## Activity
Go through the data and say how many lines include the string "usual"; return only the figure.

[Input for this task Boundary: Start]

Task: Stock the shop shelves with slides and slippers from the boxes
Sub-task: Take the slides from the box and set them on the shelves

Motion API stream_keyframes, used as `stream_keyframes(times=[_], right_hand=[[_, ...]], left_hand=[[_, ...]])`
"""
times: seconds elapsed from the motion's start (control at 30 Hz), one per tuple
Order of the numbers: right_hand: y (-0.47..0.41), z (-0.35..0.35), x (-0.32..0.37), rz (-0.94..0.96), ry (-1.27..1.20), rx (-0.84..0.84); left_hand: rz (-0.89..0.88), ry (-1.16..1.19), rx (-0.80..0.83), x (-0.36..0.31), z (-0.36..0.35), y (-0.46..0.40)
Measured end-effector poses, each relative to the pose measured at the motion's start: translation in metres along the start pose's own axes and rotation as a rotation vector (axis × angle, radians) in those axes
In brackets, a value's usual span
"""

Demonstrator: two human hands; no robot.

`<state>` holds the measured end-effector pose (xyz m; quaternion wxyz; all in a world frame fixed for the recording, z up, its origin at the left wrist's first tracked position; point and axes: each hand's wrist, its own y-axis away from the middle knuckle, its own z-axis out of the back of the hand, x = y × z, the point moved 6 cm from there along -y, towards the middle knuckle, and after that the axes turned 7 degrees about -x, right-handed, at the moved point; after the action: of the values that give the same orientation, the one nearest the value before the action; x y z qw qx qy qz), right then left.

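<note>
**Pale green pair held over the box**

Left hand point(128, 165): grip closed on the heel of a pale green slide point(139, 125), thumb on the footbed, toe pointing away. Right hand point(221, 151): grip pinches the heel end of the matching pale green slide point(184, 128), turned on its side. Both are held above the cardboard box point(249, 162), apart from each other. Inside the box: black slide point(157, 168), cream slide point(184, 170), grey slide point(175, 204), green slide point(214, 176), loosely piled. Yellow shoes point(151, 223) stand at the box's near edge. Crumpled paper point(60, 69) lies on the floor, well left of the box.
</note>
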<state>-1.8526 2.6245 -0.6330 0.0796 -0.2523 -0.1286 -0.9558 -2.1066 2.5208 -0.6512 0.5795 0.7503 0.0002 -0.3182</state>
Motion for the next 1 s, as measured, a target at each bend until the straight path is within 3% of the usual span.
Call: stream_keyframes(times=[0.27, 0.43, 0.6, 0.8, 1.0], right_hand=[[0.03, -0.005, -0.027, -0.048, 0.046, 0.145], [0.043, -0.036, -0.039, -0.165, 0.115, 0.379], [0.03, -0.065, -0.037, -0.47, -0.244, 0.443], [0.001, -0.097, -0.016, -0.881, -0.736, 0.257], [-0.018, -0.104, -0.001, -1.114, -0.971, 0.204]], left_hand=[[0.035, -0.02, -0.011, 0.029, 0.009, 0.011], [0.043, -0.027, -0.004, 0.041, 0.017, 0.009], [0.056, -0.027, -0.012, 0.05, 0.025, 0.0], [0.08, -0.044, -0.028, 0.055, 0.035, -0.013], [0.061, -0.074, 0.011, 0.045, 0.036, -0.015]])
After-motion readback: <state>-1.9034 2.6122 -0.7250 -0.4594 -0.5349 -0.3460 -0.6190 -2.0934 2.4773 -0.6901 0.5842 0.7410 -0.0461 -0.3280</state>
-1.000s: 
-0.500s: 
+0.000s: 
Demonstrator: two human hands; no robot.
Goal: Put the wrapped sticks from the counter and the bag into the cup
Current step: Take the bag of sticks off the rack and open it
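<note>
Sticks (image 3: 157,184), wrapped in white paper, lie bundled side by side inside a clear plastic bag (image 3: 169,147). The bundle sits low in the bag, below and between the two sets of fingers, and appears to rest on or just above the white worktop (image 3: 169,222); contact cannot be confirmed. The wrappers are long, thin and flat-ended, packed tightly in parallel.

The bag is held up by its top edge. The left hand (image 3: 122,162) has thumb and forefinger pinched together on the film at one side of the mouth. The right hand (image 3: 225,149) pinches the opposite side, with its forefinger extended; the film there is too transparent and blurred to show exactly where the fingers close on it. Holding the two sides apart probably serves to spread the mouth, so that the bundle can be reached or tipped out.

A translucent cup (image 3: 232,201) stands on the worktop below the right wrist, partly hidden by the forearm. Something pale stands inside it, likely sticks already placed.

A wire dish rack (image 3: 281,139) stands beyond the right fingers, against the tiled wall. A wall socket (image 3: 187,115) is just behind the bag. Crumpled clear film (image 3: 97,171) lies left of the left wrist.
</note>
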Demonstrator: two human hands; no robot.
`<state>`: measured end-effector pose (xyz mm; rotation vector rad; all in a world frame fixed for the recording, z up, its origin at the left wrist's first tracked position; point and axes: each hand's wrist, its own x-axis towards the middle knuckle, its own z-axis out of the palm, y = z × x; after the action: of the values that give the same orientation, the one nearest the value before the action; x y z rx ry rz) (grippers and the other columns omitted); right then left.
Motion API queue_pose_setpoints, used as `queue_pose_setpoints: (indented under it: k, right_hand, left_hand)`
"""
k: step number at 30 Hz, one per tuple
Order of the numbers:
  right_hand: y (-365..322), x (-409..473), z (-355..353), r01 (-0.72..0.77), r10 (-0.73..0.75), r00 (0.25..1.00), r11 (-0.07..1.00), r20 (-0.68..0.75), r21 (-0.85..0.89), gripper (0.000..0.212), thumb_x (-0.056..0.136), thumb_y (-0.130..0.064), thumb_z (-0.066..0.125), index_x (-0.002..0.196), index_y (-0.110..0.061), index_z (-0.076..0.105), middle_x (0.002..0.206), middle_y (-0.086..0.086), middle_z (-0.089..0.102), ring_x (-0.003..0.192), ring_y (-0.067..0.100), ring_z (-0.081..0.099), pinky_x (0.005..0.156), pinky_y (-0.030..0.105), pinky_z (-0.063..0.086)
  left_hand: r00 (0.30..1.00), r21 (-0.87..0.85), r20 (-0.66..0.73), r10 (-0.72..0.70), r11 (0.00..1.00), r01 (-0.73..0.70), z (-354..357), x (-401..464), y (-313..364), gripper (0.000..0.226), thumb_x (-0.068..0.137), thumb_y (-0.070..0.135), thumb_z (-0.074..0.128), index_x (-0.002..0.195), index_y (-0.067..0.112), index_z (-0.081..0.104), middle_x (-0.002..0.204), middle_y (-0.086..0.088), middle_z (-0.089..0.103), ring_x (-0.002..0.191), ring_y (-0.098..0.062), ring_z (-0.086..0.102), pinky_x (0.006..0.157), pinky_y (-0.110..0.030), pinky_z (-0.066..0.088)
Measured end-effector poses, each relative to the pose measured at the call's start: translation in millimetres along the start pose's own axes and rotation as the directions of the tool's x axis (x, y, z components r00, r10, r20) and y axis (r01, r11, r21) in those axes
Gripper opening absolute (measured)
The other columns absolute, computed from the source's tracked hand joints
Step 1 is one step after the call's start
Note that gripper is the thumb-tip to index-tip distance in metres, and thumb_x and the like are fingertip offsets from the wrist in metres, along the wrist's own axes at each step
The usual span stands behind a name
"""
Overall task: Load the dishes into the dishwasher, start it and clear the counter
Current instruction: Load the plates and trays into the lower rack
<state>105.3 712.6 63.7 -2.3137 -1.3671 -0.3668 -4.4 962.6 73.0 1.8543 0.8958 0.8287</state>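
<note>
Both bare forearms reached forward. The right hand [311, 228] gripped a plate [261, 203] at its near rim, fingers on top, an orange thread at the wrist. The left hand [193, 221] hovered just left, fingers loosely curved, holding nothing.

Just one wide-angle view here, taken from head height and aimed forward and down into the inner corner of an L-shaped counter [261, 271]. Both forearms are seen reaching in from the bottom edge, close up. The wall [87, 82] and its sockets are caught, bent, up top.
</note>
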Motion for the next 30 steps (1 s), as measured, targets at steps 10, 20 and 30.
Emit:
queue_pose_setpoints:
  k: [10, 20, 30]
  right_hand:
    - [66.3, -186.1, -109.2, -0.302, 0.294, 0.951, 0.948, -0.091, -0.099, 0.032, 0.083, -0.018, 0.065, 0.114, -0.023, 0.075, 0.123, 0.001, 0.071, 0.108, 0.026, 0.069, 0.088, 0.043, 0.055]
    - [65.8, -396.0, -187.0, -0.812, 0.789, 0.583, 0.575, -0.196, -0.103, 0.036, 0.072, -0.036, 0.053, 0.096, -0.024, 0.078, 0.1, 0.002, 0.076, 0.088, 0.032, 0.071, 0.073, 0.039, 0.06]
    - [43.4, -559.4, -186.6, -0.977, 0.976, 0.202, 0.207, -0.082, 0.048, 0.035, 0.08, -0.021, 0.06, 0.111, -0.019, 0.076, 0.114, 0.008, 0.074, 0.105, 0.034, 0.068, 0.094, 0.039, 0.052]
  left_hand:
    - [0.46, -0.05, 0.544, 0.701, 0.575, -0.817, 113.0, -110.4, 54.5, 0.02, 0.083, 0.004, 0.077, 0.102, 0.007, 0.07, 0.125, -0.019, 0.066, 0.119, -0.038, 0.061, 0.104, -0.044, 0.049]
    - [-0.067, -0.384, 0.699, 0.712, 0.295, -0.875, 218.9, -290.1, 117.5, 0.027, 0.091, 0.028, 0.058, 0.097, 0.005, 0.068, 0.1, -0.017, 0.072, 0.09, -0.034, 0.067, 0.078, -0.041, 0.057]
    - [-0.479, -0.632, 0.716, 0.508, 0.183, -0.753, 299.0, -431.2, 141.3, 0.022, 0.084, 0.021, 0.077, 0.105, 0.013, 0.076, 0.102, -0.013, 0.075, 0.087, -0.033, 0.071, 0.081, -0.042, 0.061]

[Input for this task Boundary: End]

## Written response
3